* Problem
Where the records below show a line containing "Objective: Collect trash", start copying; end with the line containing "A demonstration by", and copy it too.

(Recorded data)

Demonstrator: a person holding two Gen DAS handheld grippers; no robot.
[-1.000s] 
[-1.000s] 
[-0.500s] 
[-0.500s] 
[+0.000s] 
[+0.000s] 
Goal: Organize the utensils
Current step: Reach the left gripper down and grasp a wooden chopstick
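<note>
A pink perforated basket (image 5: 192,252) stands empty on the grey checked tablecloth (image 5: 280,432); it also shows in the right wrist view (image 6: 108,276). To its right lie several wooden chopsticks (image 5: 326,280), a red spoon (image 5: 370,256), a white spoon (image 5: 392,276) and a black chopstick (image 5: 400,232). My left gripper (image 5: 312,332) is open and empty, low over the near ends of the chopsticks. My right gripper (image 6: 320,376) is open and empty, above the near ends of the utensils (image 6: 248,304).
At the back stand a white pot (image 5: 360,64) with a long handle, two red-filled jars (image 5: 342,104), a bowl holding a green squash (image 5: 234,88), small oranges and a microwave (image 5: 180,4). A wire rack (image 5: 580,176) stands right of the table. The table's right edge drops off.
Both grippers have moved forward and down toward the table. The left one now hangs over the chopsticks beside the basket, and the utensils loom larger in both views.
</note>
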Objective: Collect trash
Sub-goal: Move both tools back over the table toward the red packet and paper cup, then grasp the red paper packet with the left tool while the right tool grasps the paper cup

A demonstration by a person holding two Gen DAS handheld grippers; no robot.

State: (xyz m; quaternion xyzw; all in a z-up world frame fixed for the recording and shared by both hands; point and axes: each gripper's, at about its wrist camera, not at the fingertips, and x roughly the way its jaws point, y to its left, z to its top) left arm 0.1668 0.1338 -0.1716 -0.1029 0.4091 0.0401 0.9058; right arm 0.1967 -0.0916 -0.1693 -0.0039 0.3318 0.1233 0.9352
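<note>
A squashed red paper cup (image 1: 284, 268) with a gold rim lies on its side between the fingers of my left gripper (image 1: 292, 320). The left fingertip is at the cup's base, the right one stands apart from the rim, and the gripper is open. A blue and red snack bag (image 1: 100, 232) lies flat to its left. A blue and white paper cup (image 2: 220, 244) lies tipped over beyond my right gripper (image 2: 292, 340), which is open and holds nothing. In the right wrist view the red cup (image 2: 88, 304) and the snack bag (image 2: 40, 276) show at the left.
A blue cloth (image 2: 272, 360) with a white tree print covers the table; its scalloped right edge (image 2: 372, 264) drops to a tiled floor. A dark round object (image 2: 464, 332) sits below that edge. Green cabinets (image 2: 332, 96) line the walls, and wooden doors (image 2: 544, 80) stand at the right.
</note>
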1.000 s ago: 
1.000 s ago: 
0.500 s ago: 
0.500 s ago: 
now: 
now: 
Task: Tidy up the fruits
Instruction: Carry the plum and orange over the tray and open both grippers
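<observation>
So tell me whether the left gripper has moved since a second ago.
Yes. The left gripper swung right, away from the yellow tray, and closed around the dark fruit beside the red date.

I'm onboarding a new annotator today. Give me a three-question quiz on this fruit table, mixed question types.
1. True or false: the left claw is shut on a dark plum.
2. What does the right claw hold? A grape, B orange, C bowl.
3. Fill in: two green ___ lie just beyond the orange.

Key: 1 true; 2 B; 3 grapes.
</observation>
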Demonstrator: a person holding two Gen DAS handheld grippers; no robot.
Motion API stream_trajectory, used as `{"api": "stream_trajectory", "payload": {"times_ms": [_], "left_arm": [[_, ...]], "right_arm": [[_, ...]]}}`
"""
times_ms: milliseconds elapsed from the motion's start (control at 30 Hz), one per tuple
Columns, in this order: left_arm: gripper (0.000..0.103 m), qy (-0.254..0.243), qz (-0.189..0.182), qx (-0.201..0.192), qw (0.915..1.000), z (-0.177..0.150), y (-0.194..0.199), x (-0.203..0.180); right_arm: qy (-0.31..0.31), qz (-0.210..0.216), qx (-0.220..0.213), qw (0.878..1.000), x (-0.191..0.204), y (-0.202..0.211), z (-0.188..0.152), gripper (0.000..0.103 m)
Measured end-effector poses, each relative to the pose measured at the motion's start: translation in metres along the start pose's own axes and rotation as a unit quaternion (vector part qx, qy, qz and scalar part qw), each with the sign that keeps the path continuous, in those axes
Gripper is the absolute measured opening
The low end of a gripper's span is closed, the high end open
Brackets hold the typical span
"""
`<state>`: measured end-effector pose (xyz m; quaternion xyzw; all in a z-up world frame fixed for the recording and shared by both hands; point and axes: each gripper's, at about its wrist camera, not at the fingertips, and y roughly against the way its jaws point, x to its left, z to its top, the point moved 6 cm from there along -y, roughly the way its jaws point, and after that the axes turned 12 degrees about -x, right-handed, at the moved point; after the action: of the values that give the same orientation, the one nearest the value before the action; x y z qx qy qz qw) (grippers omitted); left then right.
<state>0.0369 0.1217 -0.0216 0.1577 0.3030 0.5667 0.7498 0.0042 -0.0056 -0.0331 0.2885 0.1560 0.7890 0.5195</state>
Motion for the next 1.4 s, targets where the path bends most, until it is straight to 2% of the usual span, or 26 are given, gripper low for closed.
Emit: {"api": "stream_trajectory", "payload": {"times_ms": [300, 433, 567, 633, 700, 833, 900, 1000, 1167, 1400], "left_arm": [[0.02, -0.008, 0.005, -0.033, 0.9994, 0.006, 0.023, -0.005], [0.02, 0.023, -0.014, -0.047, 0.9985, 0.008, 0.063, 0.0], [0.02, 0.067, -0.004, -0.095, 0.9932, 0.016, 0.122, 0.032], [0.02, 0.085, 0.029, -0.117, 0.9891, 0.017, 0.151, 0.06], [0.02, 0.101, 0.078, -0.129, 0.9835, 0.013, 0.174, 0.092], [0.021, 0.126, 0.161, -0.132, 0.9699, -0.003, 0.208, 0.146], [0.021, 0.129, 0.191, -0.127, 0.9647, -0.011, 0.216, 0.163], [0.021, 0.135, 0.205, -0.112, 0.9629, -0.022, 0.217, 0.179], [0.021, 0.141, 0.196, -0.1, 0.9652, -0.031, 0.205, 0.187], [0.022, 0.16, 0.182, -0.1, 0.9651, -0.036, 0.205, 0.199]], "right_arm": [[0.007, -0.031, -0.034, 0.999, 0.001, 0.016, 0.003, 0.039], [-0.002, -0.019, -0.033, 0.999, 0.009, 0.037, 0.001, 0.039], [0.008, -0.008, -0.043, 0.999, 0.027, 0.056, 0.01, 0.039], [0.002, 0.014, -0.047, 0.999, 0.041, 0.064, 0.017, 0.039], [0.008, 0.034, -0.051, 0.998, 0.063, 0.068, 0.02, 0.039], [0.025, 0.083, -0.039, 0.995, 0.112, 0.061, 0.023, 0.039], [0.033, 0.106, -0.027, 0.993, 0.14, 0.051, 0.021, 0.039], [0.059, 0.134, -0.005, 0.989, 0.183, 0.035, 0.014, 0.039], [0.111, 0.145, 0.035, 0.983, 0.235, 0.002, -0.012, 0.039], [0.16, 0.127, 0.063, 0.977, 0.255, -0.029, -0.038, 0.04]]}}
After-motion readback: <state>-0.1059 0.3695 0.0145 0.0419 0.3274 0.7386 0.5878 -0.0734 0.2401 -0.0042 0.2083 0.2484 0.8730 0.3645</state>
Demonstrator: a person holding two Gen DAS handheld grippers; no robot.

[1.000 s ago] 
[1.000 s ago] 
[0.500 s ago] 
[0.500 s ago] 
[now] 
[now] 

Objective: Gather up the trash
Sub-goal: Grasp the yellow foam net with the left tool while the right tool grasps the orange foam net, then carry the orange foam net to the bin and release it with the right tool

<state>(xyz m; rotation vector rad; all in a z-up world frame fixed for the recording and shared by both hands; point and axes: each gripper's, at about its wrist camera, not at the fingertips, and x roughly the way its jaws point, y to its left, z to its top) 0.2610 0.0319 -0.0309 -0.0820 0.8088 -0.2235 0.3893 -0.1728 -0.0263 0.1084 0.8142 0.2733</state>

* Response area
Objective: Collect trash
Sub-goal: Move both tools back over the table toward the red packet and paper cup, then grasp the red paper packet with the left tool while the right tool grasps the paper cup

A demonstration by a person holding two Gen DAS handheld grippers; no robot.

The answer has now been finished.